Task requirements :: Wherever the string "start" shows up in the data below, copy the whole line.

Entries provided ::
• • • • • • •

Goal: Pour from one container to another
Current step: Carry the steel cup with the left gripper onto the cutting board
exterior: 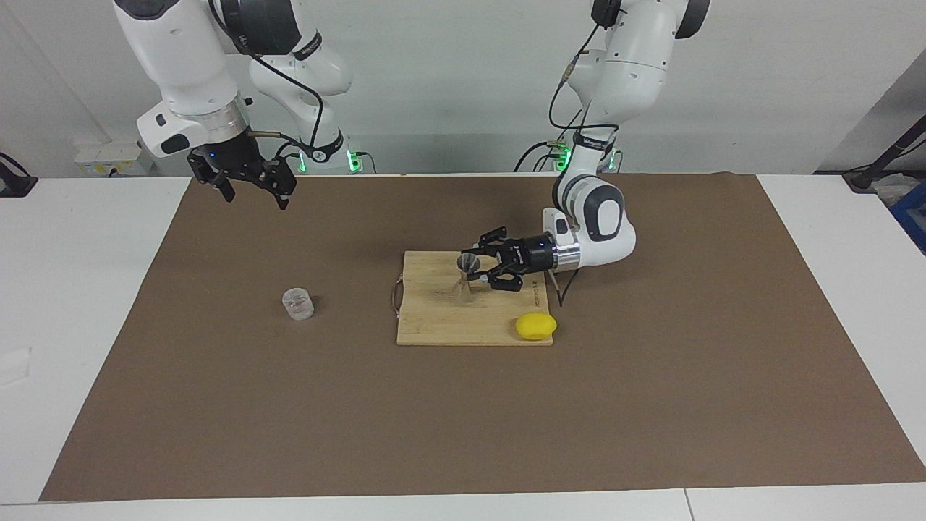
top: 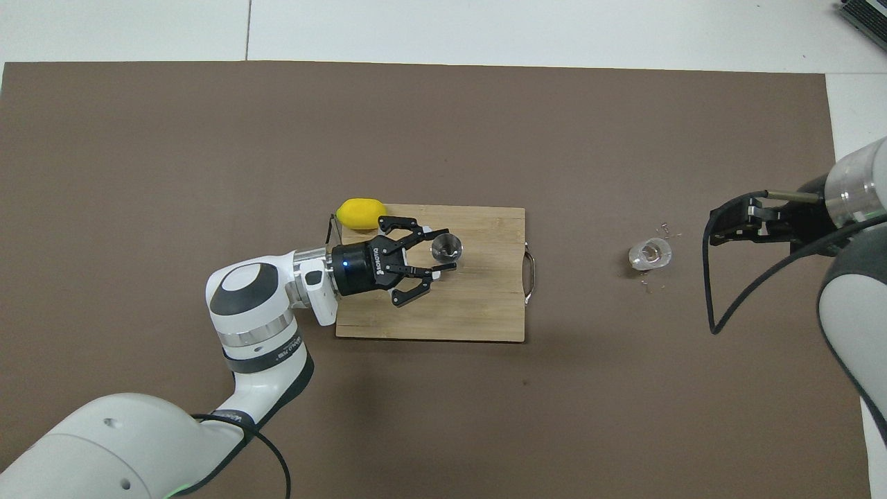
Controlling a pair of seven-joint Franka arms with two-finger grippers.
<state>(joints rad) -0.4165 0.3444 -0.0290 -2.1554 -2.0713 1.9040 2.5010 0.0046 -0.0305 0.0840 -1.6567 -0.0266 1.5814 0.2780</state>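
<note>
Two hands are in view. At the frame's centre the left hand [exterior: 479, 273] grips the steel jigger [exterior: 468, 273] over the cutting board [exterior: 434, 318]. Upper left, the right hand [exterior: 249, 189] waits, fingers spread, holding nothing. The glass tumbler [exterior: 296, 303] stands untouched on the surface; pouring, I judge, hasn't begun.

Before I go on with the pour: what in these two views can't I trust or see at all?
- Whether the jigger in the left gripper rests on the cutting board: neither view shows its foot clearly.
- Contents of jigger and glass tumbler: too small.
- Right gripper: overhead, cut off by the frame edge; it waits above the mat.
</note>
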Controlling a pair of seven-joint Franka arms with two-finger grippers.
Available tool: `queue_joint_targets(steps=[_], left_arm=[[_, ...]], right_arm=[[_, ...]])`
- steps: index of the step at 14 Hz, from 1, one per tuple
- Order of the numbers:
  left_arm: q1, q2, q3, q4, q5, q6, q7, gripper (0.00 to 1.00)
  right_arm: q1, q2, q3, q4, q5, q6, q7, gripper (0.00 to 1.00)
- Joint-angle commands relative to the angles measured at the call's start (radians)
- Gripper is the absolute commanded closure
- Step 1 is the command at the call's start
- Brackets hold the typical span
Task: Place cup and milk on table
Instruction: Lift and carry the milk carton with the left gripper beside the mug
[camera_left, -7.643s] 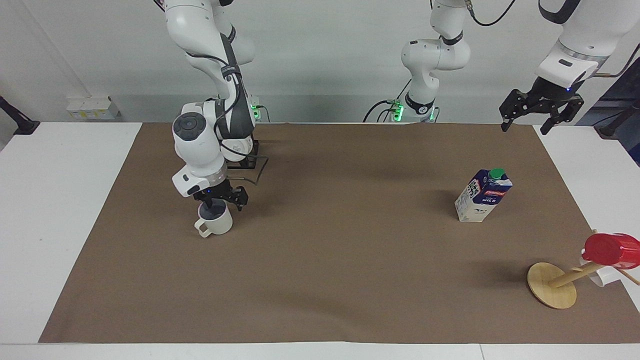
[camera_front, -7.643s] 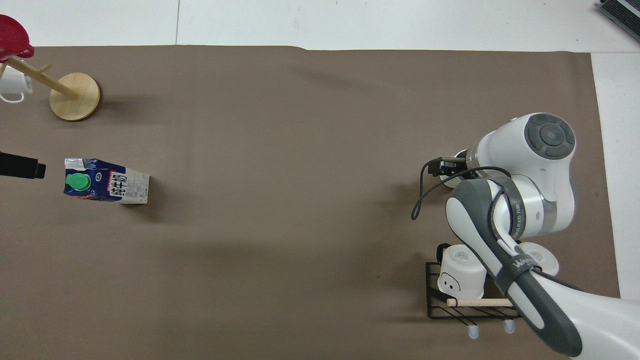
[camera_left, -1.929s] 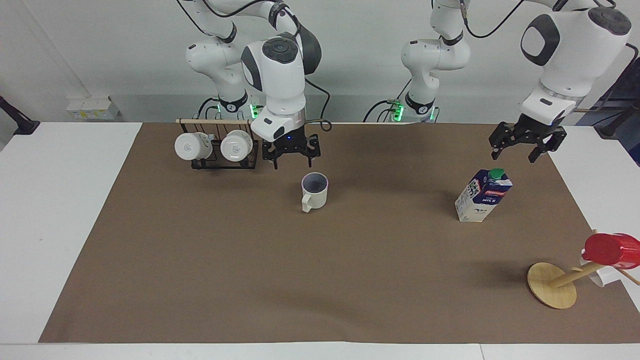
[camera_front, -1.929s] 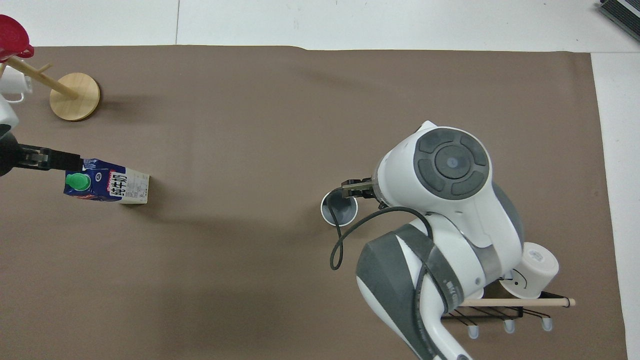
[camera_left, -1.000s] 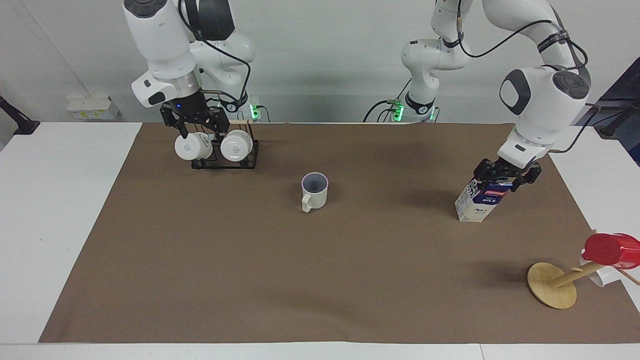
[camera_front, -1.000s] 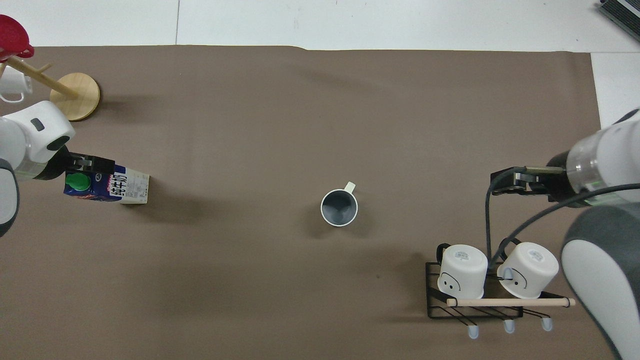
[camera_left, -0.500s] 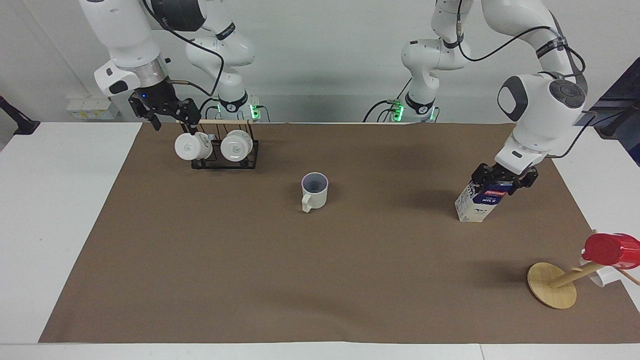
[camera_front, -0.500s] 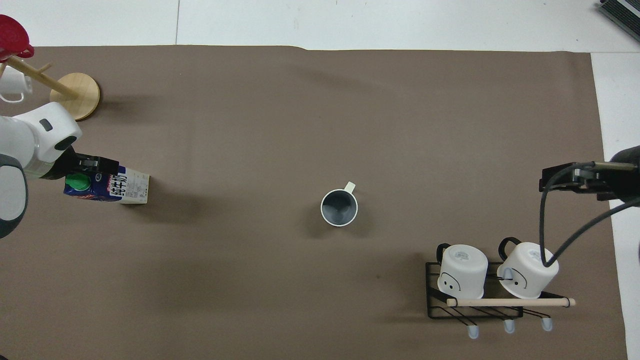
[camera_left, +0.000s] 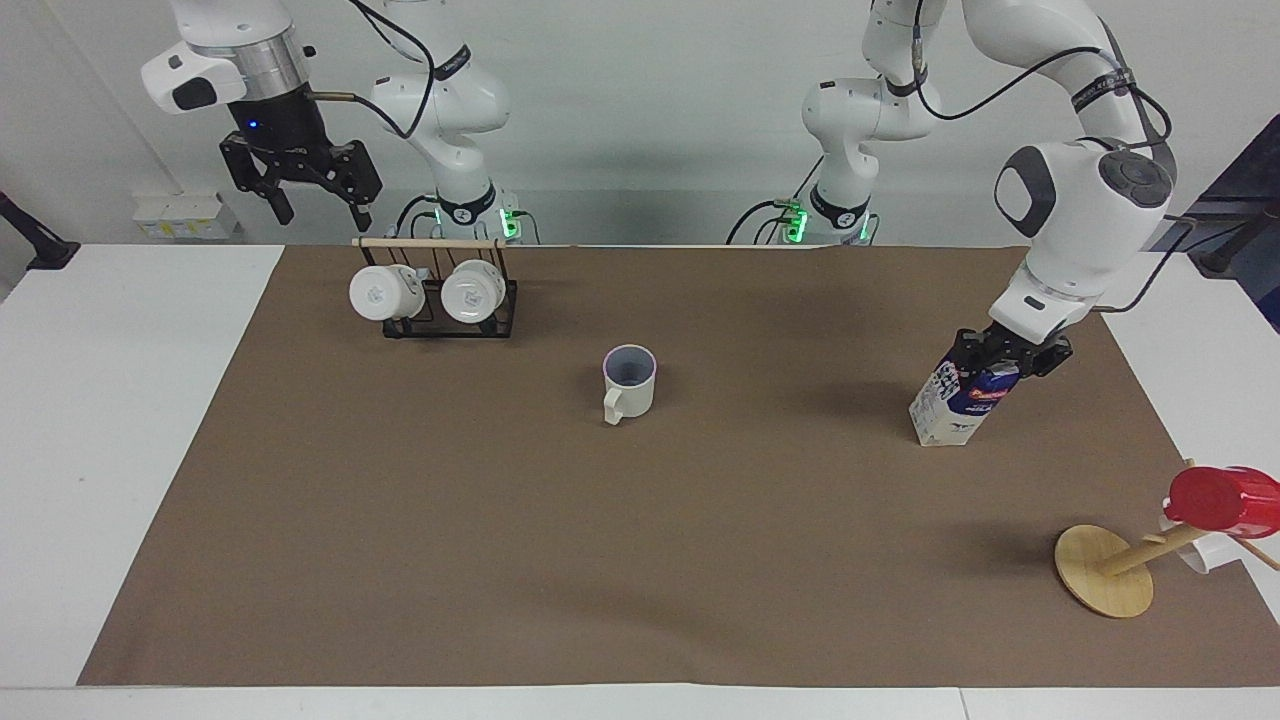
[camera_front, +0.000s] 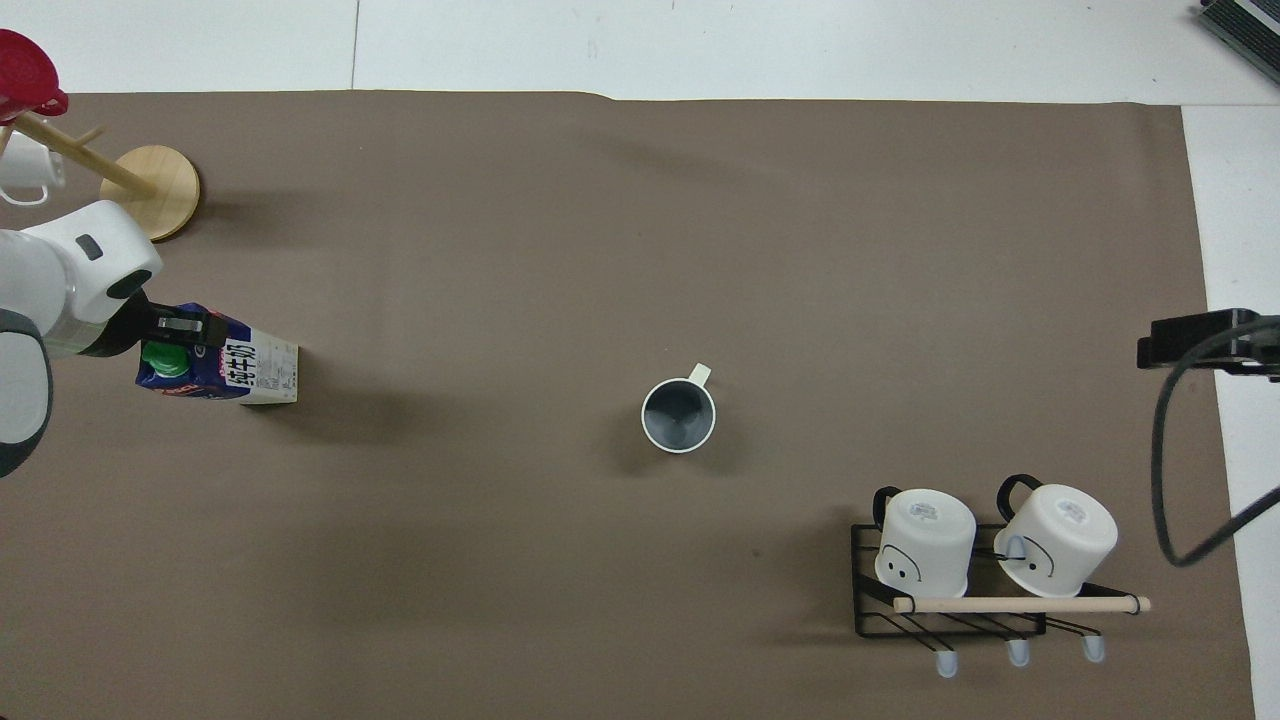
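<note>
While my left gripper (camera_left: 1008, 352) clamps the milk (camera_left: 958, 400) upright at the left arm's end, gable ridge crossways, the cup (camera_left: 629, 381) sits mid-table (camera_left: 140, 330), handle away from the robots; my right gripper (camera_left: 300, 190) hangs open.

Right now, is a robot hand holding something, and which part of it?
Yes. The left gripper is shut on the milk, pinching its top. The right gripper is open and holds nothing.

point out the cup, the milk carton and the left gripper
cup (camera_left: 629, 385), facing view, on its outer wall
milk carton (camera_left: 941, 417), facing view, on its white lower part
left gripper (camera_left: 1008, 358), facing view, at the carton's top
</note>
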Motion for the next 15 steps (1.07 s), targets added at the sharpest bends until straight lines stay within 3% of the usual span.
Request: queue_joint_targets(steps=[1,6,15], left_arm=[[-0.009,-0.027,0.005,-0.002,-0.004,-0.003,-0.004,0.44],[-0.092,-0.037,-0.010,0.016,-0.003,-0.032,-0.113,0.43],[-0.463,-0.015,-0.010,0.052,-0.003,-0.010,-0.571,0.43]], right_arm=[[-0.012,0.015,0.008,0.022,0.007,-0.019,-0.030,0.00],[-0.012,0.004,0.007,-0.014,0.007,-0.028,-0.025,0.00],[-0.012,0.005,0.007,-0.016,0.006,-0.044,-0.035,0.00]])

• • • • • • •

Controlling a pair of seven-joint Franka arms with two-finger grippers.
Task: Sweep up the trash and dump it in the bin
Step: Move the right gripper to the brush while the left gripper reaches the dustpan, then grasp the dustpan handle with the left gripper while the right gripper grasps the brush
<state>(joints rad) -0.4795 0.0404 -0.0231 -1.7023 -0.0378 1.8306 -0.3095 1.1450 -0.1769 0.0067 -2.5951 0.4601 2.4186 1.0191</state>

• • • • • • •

Answer space ::
- Joint-angle commands relative to the angles measured at the call's start (radians)
- Step 1 is the command at the call's start

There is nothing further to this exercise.